An article published in in-house Central Intelligence Agency journal Studies in Intelligence, presumably written by agents under pseudonyms, called it "one of the most enduring renderings of the profession". It does question the "organisational compression" involved in the form of a large organisation, which the SIS would be, being reduced to a handful of senior operatives playing operational roles, but admits that this "works very well at moving the story along in print". However, the idea that a major counter-intelligence operation could be run without the knowledge of counter-intelligence professionals, an allusion to Smiley's investigation progressing in an undetected manner, is deemed an "intellectual stretch".
John Powers of NPR has called it the greatest spy story ever told, noting that it "offers the seductive fantasy of entering a secret world, one imagined with alluring richness". Le Carré himself believes the novel to be among his best works.

Allusions and references

In the book, Sarratt is a Circus facility, containing a training school for British spies and a holding centre for persons undergoing debriefing or interrogation or in quarantine. This is a reference to an actual village near Watford in which le Carré worked as a teenager in a department store.

In other media

Television

A TV adaptation of the same name was made by the BBC in 1979. It was a seven-part miniseries and was released in September of that year. The series was directed by John Irvin, produced by Jonathan Powell, and starred Alec Guinness as George Smiley. Ricki Tarr was played by Hywel Bennett. In the US, syndicated broadcasts and DVD releases compressed the seven-part UK episodes into six, by shortening scenes and altering the narrative sequence.

Radio

In 1988, BBC Radio 4 broadcast a dramatisation, by Rene Basilico, of Tinker Tailor Soldier Spy in seven weekly half-hour episodes, produced by John Fawcett-Wilson. It is available as a BBC audiobook in CD and audio cassette formats. Notably, Bernard Hepton portrays George Smiley. Nine years earlier, he had portrayed Toby Esterhase in the television adaptation.
In 2009, BBC Radio 4 also broadcast new dramatisations, by Shaun McKenna, of the eight George Smiley novels by John le Carré, featuring Simon Russell Beale as Smiley.

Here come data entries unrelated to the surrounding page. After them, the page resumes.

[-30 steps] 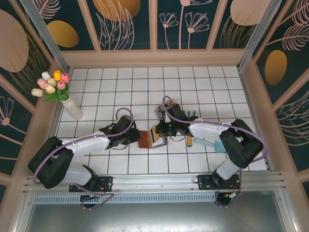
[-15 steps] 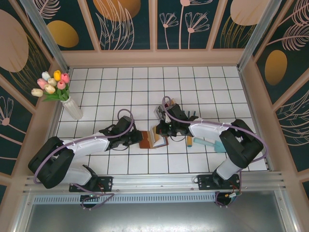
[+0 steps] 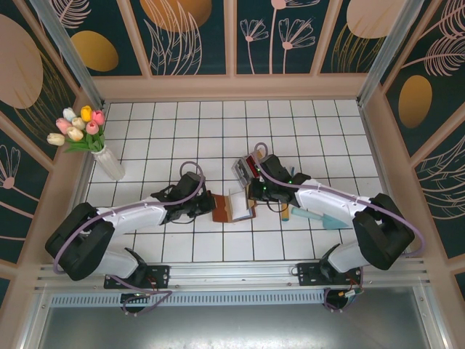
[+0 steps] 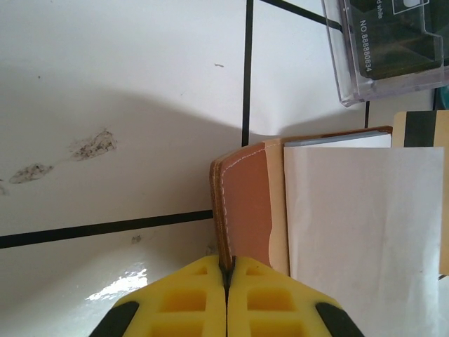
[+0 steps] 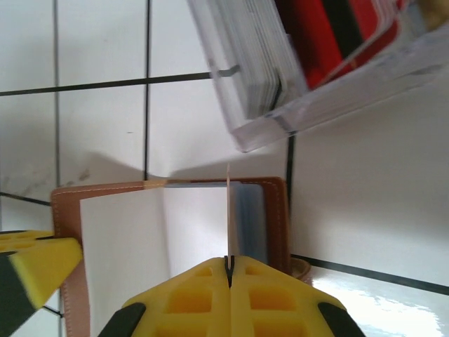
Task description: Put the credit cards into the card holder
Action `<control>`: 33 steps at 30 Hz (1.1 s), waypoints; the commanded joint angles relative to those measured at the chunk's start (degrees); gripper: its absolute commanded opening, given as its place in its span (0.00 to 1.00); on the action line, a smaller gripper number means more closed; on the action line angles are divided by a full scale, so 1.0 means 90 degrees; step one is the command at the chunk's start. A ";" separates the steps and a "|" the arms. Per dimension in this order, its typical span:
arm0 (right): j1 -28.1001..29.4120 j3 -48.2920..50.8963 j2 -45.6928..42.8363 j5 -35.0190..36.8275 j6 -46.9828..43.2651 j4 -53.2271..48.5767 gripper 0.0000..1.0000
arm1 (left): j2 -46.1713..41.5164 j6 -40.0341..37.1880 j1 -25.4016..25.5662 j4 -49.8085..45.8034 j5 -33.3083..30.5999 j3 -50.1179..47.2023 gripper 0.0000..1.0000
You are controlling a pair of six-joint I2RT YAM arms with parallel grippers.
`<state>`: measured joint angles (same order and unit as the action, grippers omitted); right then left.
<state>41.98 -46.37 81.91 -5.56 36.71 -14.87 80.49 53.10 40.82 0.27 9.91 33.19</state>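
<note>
- Left gripper point(image 4: 226, 272): fingers clenched on the near edge of the card holder point(image 4: 242, 200), which lies open just ahead of the tips.
- Right gripper point(image 5: 229, 263): pinching one credit card point(image 5: 229, 210), upright and edge-on, over the holder's pockets.
- Clear box point(image 5: 266, 133): beyond that gripper, to its right, with red cards point(image 5: 302, 28) inside.

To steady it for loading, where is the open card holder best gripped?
On the card holder, pinch the stitched outer edge of the left flap, coming from the left. It lies open, and that edge is clear of the pockets on the right.
</note>
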 commanded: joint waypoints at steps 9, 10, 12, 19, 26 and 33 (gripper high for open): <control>-0.0016 -0.0037 0.0057 0.0360 -0.0243 -0.0398 0.00 | 0.0150 -0.0099 0.0002 0.0061 0.0075 0.0111 0.07; -0.0016 0.0008 0.0064 0.0255 -0.0215 -0.0306 0.00 | 0.0168 -0.0099 -0.0001 0.0075 0.0096 0.0111 0.07; -0.0019 0.0125 0.0075 -0.0037 -0.0132 -0.0005 0.00 | 0.0214 -0.0097 0.0003 0.0129 0.0151 0.0111 0.07; -0.0019 0.0188 0.0182 -0.0590 0.0062 0.0481 0.00 | 0.0343 -0.0041 0.0001 0.0276 0.0329 0.0111 0.07; -0.0002 0.0300 -0.0038 -0.1430 0.0374 0.1267 0.00 | 0.0439 0.0075 0.0005 0.0633 0.0426 0.0097 0.06; 0.0033 0.0661 0.0337 -0.1871 0.0692 0.2004 0.00 | 0.0772 0.0178 -0.0002 0.1240 0.0729 0.0150 0.04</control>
<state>42.00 -42.22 83.44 -19.33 40.91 -1.48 85.80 53.87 40.82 7.60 14.48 33.41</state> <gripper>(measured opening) 0.056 0.063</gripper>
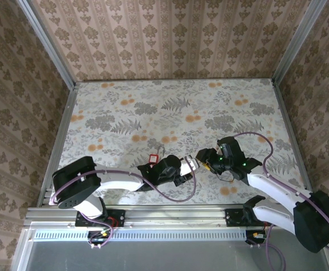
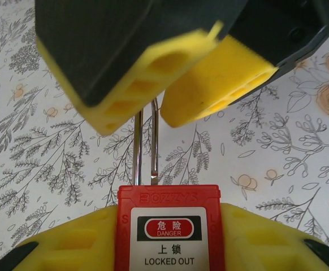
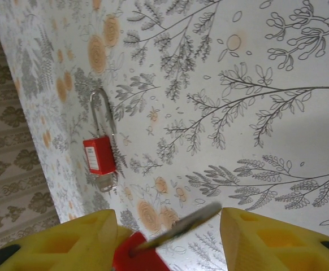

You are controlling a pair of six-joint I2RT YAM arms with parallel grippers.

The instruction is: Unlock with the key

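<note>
Clamping the padlock [image 2: 168, 231] by its red body, the left gripper [image 1: 187, 167] is pressing its yellow pads [image 2: 68, 245] against both flanks. The lock is standing upright in the left wrist view, its white "DANGER / LOCKED OUT" label facing the camera. Its steel shackle [image 2: 144, 147] is rising straight up. I cannot tell whether the shackle's right-hand leg is seated in the body or ending just at its top edge.

Above the shackle, the right gripper [image 3: 169, 223] is hovering, with yellow fingers [image 2: 221, 84] on black backing hiding the shackle's bend. From overhead, the two grippers are facing each other over the near middle of the table [image 1: 170, 107], tips just beside one another.

In the right wrist view, the key [image 3: 144, 255] is resting its red head against the pad on the left. Its blurred metal blade is pointing up and to the right across the gap. The other pad is standing clear of the part of the key that shows. The jaws are standing apart, and I cannot tell whether they are actually pinching the key.

Farther out, a second padlock [image 3: 99, 153], also red with a long shackle, is lying flat on the floral table surface. From overhead it is sitting just behind the left arm's wrist, apart from both grippers. Patterned wallpaper panels [image 1: 170, 34] are enclosing the table on three sides.
</note>
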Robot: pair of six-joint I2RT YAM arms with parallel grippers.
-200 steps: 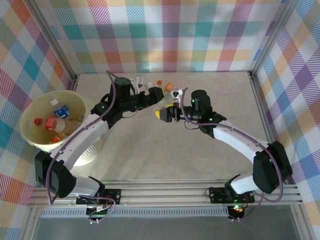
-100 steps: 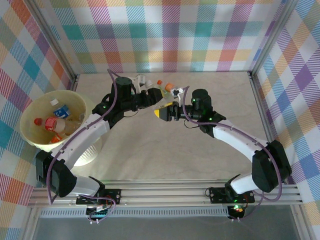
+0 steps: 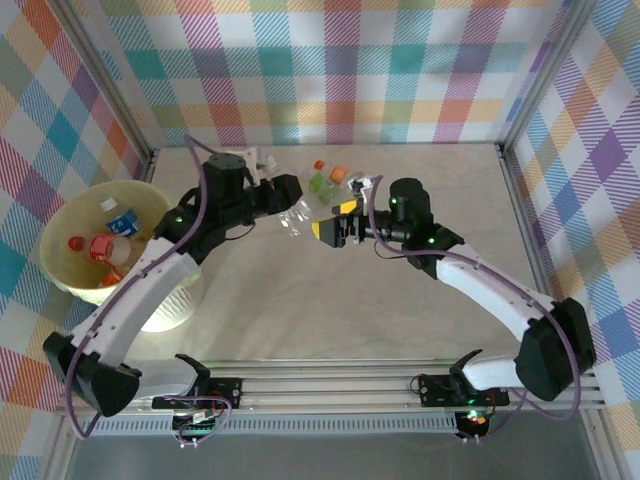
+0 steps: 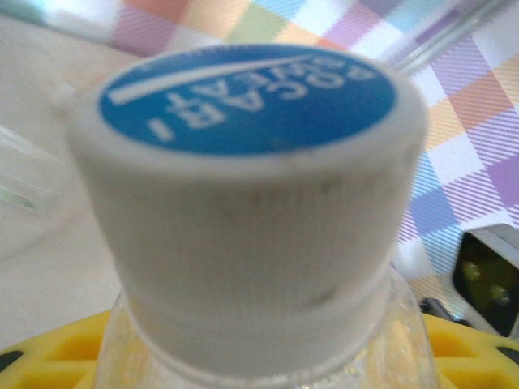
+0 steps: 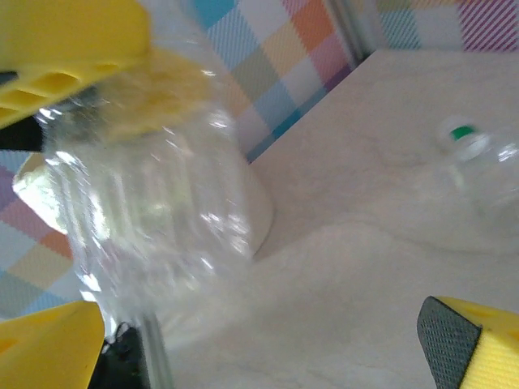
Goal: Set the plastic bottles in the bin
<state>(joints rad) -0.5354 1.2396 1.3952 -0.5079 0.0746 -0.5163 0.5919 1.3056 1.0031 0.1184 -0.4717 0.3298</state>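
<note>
Over the middle of the tabletop (image 3: 300, 310), the overhead camera gives me both arms reaching inward, tips nearly meeting. The left end effector (image 3: 288, 198) is clenched on a clear bottle (image 3: 298, 213), which juts out toward the right end effector (image 3: 331, 229). The right one sits just beside the bottle's far end. From above I cannot tell whether the bottle rests on the surface or is held above it.

The left wrist camera adds what the overhead cannot. The bottle's white ribbed cap (image 4: 247, 211), with a blue printed top, points straight at the lens. The yellow fingers (image 4: 49, 352) of the left end effector (image 4: 259, 356) press in low on either side of the neck.

The right wrist camera shows me the bottle's ribbed body (image 5: 154, 219) from the other end, with a yellow finger of the left arm (image 5: 65, 49) laid against it. The right end effector (image 5: 259, 332) is released, its own fingers (image 5: 478, 340) spread wide at the bottom corners, the bottle just ahead of the left one. A green-capped bottle (image 5: 474, 158) lies further off on the surface.

The bin (image 3: 60, 215) stands at the left edge, well apart from the held bottle, with several bottles (image 3: 103, 247) inside. A few loose bottles (image 3: 338, 174) lie near the far edge.
</note>
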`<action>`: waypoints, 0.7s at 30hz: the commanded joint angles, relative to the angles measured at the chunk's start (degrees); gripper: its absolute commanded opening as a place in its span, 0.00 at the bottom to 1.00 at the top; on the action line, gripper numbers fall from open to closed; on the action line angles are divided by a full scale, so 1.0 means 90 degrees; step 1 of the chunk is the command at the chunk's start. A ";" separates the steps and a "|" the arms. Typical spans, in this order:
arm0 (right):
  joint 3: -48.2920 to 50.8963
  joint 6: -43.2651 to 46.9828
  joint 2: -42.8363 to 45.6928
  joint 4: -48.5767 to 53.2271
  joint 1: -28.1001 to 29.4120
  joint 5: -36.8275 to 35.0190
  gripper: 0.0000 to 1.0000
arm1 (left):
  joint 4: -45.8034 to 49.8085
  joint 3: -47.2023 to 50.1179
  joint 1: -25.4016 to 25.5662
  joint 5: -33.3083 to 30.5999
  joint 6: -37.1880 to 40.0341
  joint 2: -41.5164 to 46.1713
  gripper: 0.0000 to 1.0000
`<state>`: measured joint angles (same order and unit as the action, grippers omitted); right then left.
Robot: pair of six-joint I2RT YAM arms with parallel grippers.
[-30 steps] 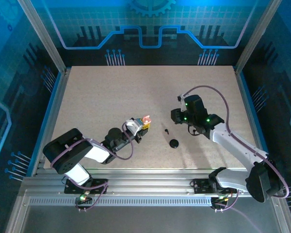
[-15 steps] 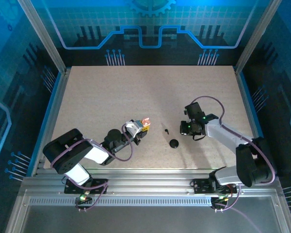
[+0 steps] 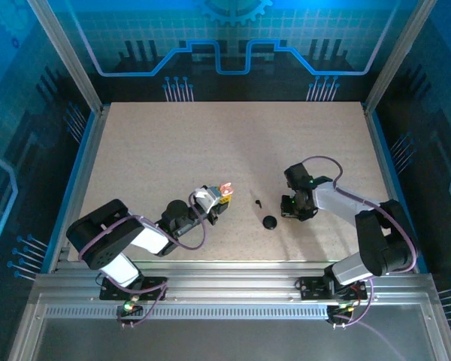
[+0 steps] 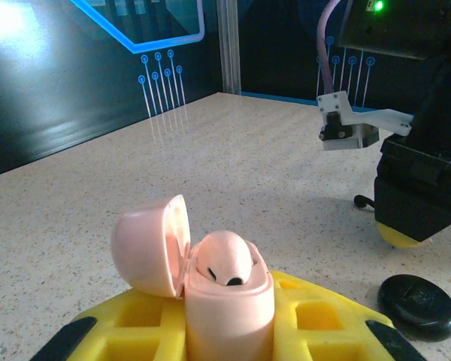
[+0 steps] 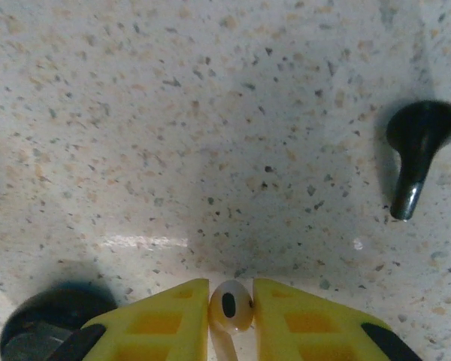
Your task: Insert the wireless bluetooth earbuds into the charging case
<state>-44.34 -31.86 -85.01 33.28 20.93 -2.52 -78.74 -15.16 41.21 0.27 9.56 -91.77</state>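
Pale earbud point(image 4: 224, 259) in open pink case point(image 4: 233, 301), L claw point(image 4: 229, 327) clamped on case, R claw point(image 5: 231, 320) pinching 2nd earbud point(image 5: 230, 302)

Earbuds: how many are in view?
3. One pale earbud sits in the pink case in the left gripper; a second pale earbud is in the right gripper; a black earbud lies on the table. More may be hidden.
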 commanded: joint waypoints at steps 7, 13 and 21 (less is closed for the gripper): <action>-0.0337 0.0027 -0.0368 0.0721 -0.0122 0.0224 0.26 | -0.0167 0.0137 0.0021 0.0034 0.0114 0.0075 0.14; -0.0975 0.0397 -0.0291 0.1542 -0.0145 0.0227 0.33 | -0.0167 0.0134 0.0025 0.0048 0.0136 0.0113 0.14; -0.2318 0.1563 -0.0867 0.3520 -0.0200 0.0100 0.34 | -0.0167 0.0182 0.0029 -0.0057 0.0257 0.0176 0.15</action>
<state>-62.63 -23.22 -89.54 54.52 20.12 -1.41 -78.74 -14.35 41.21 0.21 10.66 -91.42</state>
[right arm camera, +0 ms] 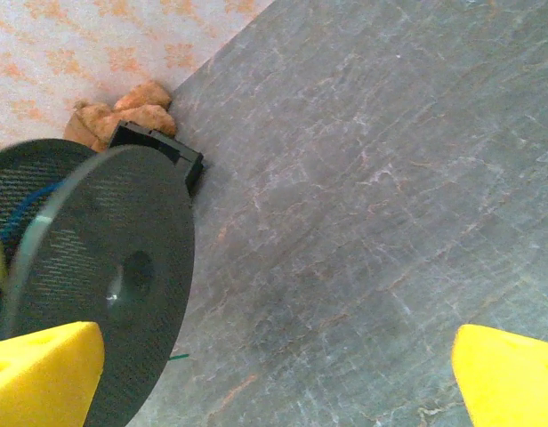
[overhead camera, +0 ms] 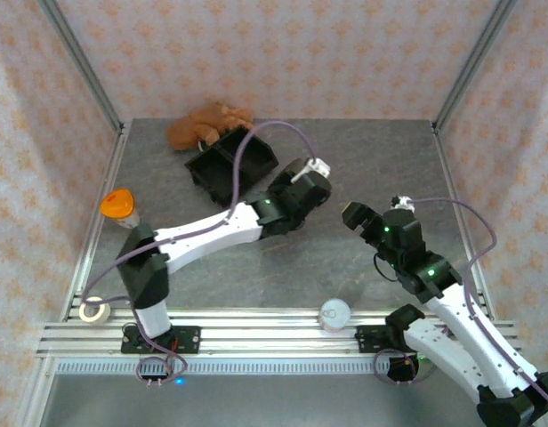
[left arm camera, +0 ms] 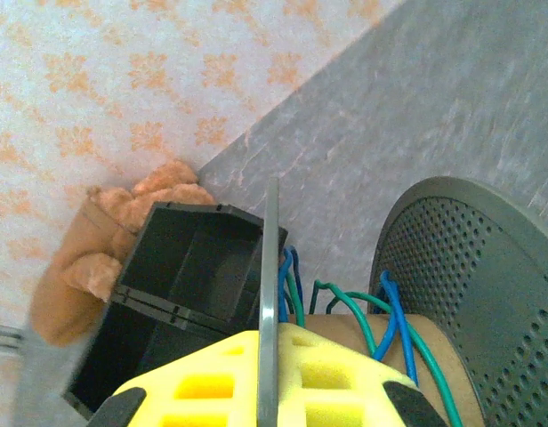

Tinker Tailor Soldier Spy was broadcast as three one-hour episodes, from Sunday 29 November to Sunday 13 December 2009 in BBC Radio 4's Classic Serial slot. The producer was Steven Canny. The series was repeated on BBC Radio 4 Extra in June and July 2016, and has since been released as a boxed set by the BBC.

Film

Swedish director Tomas Alfredson made a film adaptation in 2011, based on a screenplay by Bridget O'Connor and Peter Straughan. The film was released in the UK and Ireland on 16 September 2011, and in the United States on 9 December 2011. It included a cameo appearance by John le Carré in the Christmas party scene as the older man in the grey suit who stands suddenly to sing the Soviet anthem. The film received numerous Academy Award nominations including a nomination for Best Actor for Gary Oldman for his role as George Smiley. The film also starred Colin Firth as Bill Haydon, Benedict Cumberbatch as Peter Guillam, Tom Hardy as Ricki Tarr, and Mark Strong as Jim Prideaux.